### WHAT NEEDS TO BE DONE
Among the lines below, keep only those from the one containing "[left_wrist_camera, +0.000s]" through the one containing "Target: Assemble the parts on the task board", and reproduce them exactly.

BEGIN EXTRACTED INFORMATION

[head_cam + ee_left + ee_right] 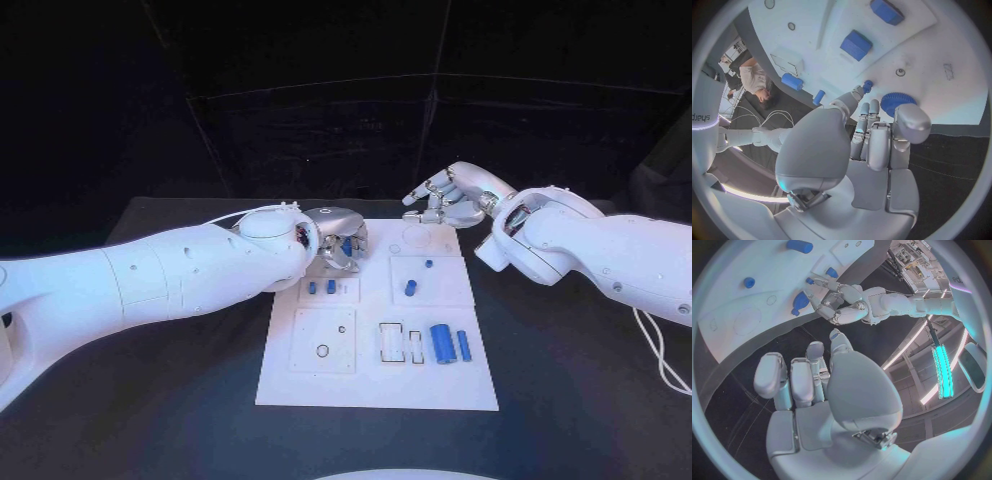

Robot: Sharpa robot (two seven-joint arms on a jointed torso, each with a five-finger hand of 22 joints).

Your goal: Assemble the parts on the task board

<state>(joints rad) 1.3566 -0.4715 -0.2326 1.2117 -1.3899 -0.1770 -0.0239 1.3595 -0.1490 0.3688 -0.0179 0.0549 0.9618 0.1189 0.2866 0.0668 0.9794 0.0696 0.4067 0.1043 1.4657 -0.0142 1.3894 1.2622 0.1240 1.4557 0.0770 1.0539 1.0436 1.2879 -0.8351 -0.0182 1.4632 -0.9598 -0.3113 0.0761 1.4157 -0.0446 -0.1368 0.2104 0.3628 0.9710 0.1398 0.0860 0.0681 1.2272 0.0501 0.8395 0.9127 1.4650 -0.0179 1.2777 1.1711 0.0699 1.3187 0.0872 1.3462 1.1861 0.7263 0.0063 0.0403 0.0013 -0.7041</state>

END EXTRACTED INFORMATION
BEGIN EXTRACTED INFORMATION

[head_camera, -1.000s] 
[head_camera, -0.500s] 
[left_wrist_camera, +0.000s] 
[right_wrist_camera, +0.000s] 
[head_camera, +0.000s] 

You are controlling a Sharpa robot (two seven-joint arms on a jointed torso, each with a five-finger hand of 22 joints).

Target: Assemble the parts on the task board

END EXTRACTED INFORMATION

### SOLUTION FOR THIS EXERCISE
[left_wrist_camera, +0.000s] 
[right_wrist_camera, +0.000s] 
[head_camera, +0.000s] 

You are controlling a Sharpa robot (two seven-joint arms on a jointed torso, each with a five-finger hand of 22 joints).

Target: Assemble the parts on the task board

The exercise has been carried out completely.